== YOUR GOAL ==
Output, please, exactly those lines of the listing that come before the line with "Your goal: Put", along with that line itself.

== DATASET EXCERPT ==
━━━

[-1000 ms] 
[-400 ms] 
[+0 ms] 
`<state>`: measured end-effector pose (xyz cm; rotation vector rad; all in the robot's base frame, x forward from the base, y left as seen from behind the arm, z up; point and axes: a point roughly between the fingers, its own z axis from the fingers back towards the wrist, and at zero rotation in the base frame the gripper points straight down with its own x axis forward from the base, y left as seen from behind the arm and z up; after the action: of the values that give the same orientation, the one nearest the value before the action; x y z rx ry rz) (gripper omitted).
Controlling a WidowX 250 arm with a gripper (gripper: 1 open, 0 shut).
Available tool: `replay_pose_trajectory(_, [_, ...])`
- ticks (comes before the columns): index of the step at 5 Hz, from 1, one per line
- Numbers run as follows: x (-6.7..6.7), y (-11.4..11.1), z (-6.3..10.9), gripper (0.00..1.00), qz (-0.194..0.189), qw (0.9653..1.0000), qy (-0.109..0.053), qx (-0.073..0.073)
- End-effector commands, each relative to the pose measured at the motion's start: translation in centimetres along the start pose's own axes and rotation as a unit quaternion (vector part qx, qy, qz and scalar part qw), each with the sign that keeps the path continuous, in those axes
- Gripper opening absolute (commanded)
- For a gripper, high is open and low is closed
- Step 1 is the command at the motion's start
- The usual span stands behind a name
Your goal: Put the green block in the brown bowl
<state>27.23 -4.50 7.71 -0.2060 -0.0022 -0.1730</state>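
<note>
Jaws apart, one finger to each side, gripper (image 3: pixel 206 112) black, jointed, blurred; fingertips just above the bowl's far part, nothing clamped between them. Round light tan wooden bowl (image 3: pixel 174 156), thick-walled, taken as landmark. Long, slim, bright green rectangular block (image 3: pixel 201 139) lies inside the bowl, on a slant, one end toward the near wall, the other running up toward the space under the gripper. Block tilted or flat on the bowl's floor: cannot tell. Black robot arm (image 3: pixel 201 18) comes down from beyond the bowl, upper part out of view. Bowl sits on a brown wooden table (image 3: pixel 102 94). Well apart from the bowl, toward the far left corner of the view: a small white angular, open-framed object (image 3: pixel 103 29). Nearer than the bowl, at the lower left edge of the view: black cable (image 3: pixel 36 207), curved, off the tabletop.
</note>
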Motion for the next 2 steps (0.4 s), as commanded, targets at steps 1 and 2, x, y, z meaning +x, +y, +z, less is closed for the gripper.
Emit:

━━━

== TASK ANSWER ==
[-1000 ms] 
[-400 ms] 
[+0 ms] 
`<state>`: measured end-effector pose (xyz cm; rotation vector rad; all in the robot's base frame, x forward from the base, y left as seen from behind the arm, z up; point and axes: a point roughly between the fingers, its own z axis from the fingers back towards the wrist, and at zero rotation in the base frame the gripper points straight down with its own x axis forward from the base, y left as seen from behind the arm and z up; after the action: of the values that give the same orientation, the one nearest the value before the action; x y z rx ry rz) (gripper omitted).
Controlling a WidowX 250 arm with a gripper (gripper: 1 open, 0 shut).
Available tool: `replay_pose_trajectory(_, [_, ...])`
- ticks (comes before the columns): index of the step at 5 Hz, from 1, one per line
- Numbers run as follows: x (-6.7..6.7), y (-11.4..11.1), z (-6.3..10.9), gripper (0.00..1.00), qz (-0.194..0.189), qw (0.9653..1.0000), qy (-0.109..0.053), qx (-0.073..0.073)
- End-effector commands, each relative to the pose measured at the motion's start: translation in centimetres along the start pose's own axes and rotation as a unit quaternion (vector part qx, qy, qz and scalar part qw), each with the sign that keeps the path continuous, in those axes
- Gripper opening absolute (commanded)
- For a gripper, high is open and low is closed
- Step 1 is the command at the motion's start
- The usual span stands behind a name
Your goal: Put the green block in the brown bowl

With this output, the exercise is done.